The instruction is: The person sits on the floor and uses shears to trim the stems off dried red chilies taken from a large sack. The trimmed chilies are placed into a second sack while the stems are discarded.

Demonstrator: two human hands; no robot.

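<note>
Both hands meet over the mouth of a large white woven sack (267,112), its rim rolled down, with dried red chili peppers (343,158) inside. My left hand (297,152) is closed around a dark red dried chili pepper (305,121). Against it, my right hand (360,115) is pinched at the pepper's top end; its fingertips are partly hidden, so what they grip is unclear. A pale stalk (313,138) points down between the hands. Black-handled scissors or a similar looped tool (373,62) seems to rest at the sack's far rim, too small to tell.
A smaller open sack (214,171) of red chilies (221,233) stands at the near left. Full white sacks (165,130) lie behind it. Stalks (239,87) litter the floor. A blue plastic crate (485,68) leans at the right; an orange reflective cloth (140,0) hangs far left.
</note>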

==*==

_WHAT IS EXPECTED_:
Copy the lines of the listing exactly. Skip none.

_EXERCISE RESULT_:
The instruction is: The person sits on the floor and uses shears to trim the stems off dried red chilies taken from a large sack. The trimmed chilies are placed into a second sack while the stems are discarded.

Demonstrator: two human hands; no robot.

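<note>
Both hands meet over the mouth of a large white woven sack (267,112), its rim rolled down, with dried red chili peppers (343,158) inside. My left hand (297,152) is closed around a dark red dried chili pepper (305,121). Against it, my right hand (360,115) is pinched at the pepper's top end; its fingertips are partly hidden, so what they grip is unclear. A pale stalk (313,138) points down between the hands. Black-handled scissors or a similar looped tool (373,62) seems to rest at the sack's far rim, too small to tell.
A smaller open sack (214,171) of red chilies (221,233) stands at the near left. Full white sacks (165,130) lie behind it. Stalks (239,87) litter the floor. A blue plastic crate (485,68) leans at the right; an orange reflective cloth (140,0) hangs far left.
</note>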

The exercise has been carried out completely.